- 150 grams Californian, salted and roasted Pistachios
- 500 grams kitchen-ready Cuttlefish (Tubes)
- 4 tablespoons Olive oil
- 1 Garlic clove
- 1 Shallot
- 200 grams Arborio rice
- White wine
- Vegetable stock
- 1 tablespoon Butter
- 2 tablespoons freshly grated Parmesan
- Iodized salt
- Black freshly ground pepper
Shell the pistachios, coarsely chop and fry in a pan until fragrant. Remove pistachios from pan and set aside. Rinse cuttlefish, pat dry and chop. Heat 2 tablespoons oil in saucepan, add cuttlefish pieces, sauté briefly and remove.

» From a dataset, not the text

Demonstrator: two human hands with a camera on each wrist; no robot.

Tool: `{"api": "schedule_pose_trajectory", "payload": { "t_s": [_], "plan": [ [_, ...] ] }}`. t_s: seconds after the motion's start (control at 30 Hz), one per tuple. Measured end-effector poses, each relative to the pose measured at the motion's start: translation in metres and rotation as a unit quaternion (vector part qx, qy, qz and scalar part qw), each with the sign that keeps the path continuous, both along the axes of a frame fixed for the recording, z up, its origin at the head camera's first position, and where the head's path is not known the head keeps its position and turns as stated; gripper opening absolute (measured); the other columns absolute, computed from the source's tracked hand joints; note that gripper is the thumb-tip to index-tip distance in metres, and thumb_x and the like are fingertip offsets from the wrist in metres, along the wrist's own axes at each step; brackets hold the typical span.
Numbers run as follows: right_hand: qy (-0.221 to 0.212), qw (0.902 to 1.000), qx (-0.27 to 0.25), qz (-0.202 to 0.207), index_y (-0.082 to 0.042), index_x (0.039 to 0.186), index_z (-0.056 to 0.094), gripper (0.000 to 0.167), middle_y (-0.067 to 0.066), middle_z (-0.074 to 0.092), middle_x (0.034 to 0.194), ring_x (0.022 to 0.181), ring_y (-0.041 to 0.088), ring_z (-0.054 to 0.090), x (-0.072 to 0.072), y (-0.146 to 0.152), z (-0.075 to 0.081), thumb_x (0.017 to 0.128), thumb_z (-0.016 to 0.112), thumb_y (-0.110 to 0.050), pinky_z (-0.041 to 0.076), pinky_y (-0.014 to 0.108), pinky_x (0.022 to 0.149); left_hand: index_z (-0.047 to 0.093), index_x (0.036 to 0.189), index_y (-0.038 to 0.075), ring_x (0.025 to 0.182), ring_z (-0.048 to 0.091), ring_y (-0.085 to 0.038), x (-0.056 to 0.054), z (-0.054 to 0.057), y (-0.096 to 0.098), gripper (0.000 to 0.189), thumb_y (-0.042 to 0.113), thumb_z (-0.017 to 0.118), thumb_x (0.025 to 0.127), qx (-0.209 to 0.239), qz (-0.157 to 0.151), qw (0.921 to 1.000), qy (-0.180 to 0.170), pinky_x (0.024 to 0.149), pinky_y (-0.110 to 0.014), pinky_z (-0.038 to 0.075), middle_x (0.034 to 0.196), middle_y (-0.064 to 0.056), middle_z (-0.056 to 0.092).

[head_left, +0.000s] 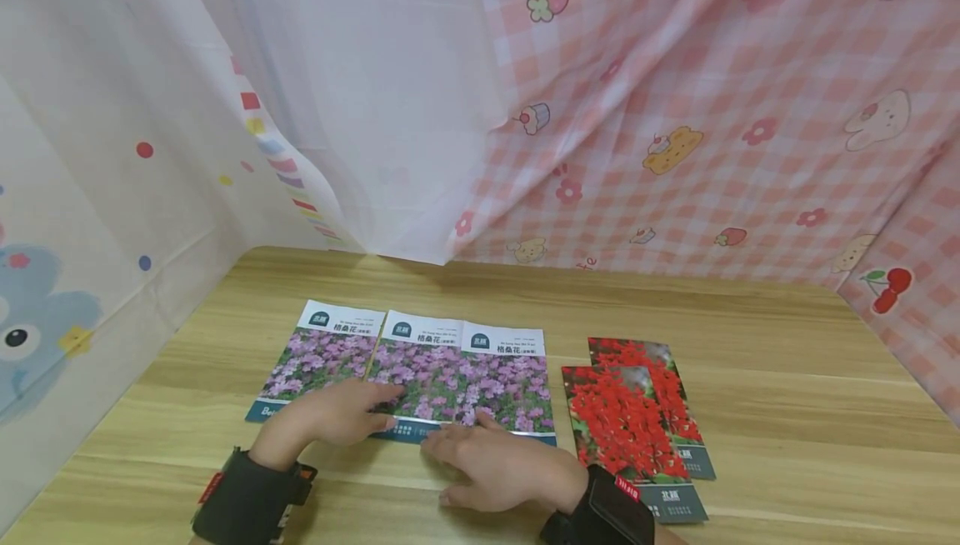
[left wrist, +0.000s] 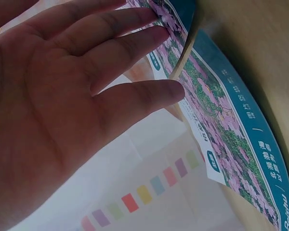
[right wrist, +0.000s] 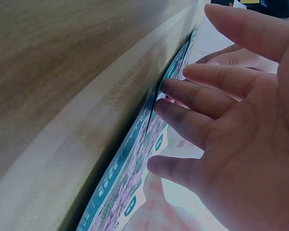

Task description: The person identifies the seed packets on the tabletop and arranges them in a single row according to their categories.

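Note:
Three seed packets with pink-purple flowers lie side by side on the wooden table: a left packet [head_left: 328, 347], a middle packet [head_left: 427, 362] and a right packet [head_left: 504, 374]. The middle and right ones meet or slightly overlap. My left hand [head_left: 339, 413] rests its extended fingers on the lower part of the middle packet. With fingers spread, my right hand [head_left: 504, 463] touches the lower edges of the middle and right packets. Both wrist views show straight fingers; the left palm [left wrist: 53, 106] and right palm [right wrist: 245, 154] hold nothing.
Two red-flower packets overlap to the right, a front packet [head_left: 622, 424] partly covering a back packet [head_left: 678, 399]. The wooden tabletop [head_left: 795, 412] runs back to a white curtain [head_left: 390, 112] and a pink checked curtain [head_left: 675, 220].

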State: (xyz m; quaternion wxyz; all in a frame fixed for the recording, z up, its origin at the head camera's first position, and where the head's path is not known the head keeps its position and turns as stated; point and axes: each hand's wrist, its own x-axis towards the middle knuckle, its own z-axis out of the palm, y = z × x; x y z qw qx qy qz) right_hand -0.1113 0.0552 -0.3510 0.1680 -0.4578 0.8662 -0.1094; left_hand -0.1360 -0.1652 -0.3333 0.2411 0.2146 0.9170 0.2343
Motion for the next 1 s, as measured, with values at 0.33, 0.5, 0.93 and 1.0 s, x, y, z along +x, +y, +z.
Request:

Peel garlic and shallot and finely chop. Heat remaining oil in a saucepan. Add garlic and shallot and sauté until soft. Add rice and cook until translucent. Pour in wine and simmer while stirring. When the rice has absorbed the wine, ladle in about 150 ml (approximately 3/4 cup) of hot stock and cook, stirring frequently, until almost all liquid is absorbed. Continue to add stock in this manner and cook until rice is al dente, about 30 minutes, stirring frequently.
Mix the butter, Parmesan and pistachio into the risotto. Add cuttlefish and heat briefly. Garnish with basil and serve.